-- What is expected --
Everything in the listing below should be repeated verbatim, apart from the pictures.

-- Recorded information --

================================

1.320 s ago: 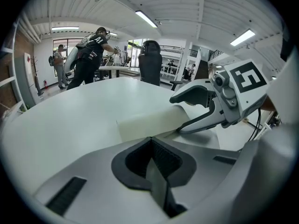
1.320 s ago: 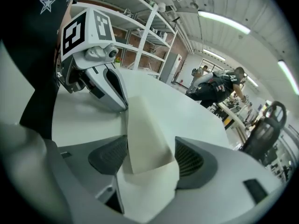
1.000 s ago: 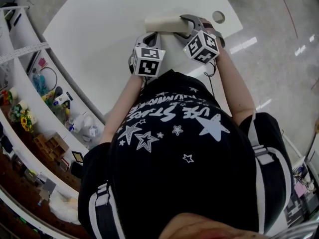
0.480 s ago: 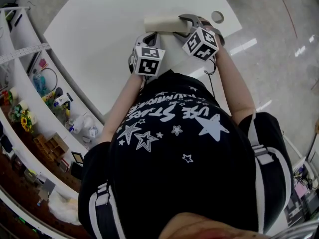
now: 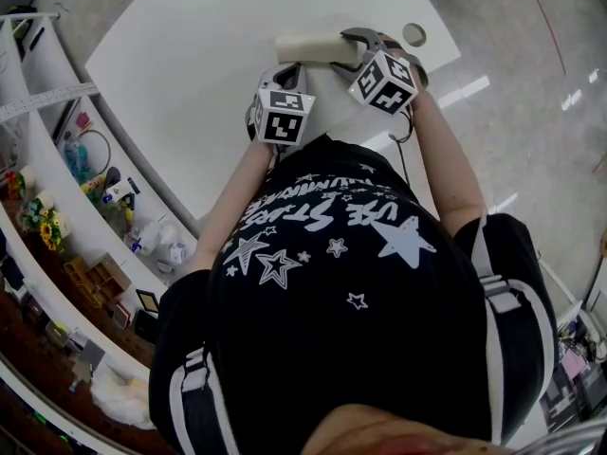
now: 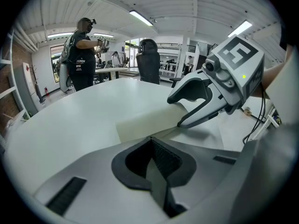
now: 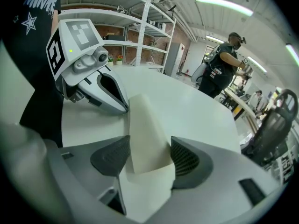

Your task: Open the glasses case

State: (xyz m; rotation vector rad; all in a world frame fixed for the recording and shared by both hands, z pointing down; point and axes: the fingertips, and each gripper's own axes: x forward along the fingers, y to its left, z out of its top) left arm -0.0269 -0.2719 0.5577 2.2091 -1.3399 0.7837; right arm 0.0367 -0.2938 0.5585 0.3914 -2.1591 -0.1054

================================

-- Written answer --
1.320 s ago: 
1.320 s ago: 
1.000 s ago: 
0.480 s ago: 
now: 
now: 
now: 

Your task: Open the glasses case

State: (xyz m; rotation vector rad; all in a world frame fixed for the recording and shared by both hands, z pointing down; point and axes: the fingertips, and each gripper's own axes: x forward along the fingers, y to its left, z out of its top) left arm -0.0269 -0.2719 0.5577 2.2091 -1.3399 0.7837; right arm 0.0367 -0.2938 0.5585 0.3914 -2.1591 -0.1054

Here the work on this exercise is complete.